Work instruction:
Copy nothing but the text: reproduce each line of the listing exactly and leave the pictures out.

+---+

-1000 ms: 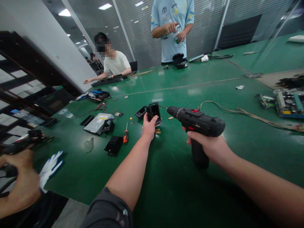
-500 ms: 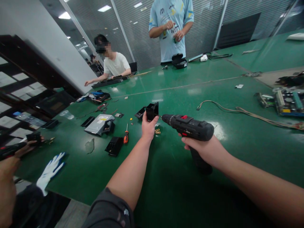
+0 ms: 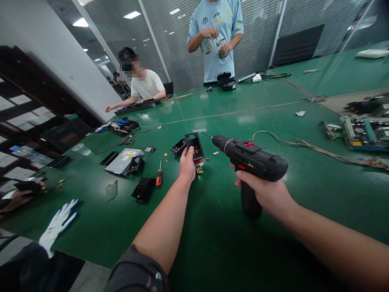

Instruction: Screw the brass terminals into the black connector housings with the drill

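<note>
My left hand [image 3: 187, 165] grips a black plastic housing [image 3: 194, 142], tilted so its hollow inside faces me; small brass-coloured pieces show in it. In my right hand [image 3: 261, 186] is a black cordless drill [image 3: 249, 156], its thin bit pointing left and up, apart from the housing. Beside the housing lies another black plastic part [image 3: 178, 147]. Small brass plates [image 3: 199, 170] rest just below my left hand, and a single brass plate [image 3: 215, 153] lies to its right. An orange-handled screwdriver [image 3: 159, 177] is left of my left forearm, next to a black plastic piece [image 3: 144, 190].
A silver disc drive [image 3: 124, 162] lies to the left, with a white glove [image 3: 58, 227] nearer me. Cables [image 3: 304, 142] and a circuit board [image 3: 358, 134] are on the right. Two people are across the green table [image 3: 212, 243]; another person's hand [image 3: 27, 192] is at far left.
The drill has drawn back to the right, its bit leaving the housing. My left hand has tipped the housing so its inside shows. A single brass plate now shows on the table beside it.
</note>
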The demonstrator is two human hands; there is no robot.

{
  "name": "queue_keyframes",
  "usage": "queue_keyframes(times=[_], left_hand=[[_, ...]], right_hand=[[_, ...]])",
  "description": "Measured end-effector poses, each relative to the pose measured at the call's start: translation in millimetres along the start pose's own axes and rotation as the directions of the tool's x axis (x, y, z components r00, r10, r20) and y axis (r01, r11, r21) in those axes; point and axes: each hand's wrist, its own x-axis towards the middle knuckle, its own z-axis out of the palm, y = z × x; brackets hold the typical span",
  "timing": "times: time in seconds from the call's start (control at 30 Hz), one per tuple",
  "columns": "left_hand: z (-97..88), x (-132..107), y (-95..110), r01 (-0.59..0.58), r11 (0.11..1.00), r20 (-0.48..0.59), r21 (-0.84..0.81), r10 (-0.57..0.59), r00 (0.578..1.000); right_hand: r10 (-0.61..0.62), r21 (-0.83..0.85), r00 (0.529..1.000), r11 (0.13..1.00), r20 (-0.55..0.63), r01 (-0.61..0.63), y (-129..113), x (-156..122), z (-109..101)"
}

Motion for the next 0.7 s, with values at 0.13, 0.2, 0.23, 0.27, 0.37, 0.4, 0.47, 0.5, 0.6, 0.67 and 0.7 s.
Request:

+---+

Response:
-1000 ms: 
-500 ms: 
+0 ms: 

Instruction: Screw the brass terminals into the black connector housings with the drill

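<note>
My left hand [image 3: 187, 165] grips a black plastic housing [image 3: 194, 142], tilted so its hollow inside faces me; small brass-coloured pieces show in it. In my right hand [image 3: 261, 186] is a black cordless drill [image 3: 249, 156], its thin bit pointing left and up, apart from the housing. Beside the housing lies another black plastic part [image 3: 178, 147]. Small brass plates [image 3: 199, 170] rest just below my left hand, and a single brass plate [image 3: 215, 153] lies to its right. An orange-handled screwdriver [image 3: 159, 177] is left of my left forearm, next to a black plastic piece [image 3: 144, 190].
A silver disc drive [image 3: 124, 162] lies to the left, with a white glove [image 3: 58, 227] nearer me. Cables [image 3: 304, 142] and a circuit board [image 3: 358, 134] are on the right. Two people are across the green table [image 3: 212, 243]; another person's hand [image 3: 27, 192] is at far left.
The drill has drawn back to the right, its bit leaving the housing. My left hand has tipped the housing so its inside shows. A single brass plate now shows on the table beside it.
</note>
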The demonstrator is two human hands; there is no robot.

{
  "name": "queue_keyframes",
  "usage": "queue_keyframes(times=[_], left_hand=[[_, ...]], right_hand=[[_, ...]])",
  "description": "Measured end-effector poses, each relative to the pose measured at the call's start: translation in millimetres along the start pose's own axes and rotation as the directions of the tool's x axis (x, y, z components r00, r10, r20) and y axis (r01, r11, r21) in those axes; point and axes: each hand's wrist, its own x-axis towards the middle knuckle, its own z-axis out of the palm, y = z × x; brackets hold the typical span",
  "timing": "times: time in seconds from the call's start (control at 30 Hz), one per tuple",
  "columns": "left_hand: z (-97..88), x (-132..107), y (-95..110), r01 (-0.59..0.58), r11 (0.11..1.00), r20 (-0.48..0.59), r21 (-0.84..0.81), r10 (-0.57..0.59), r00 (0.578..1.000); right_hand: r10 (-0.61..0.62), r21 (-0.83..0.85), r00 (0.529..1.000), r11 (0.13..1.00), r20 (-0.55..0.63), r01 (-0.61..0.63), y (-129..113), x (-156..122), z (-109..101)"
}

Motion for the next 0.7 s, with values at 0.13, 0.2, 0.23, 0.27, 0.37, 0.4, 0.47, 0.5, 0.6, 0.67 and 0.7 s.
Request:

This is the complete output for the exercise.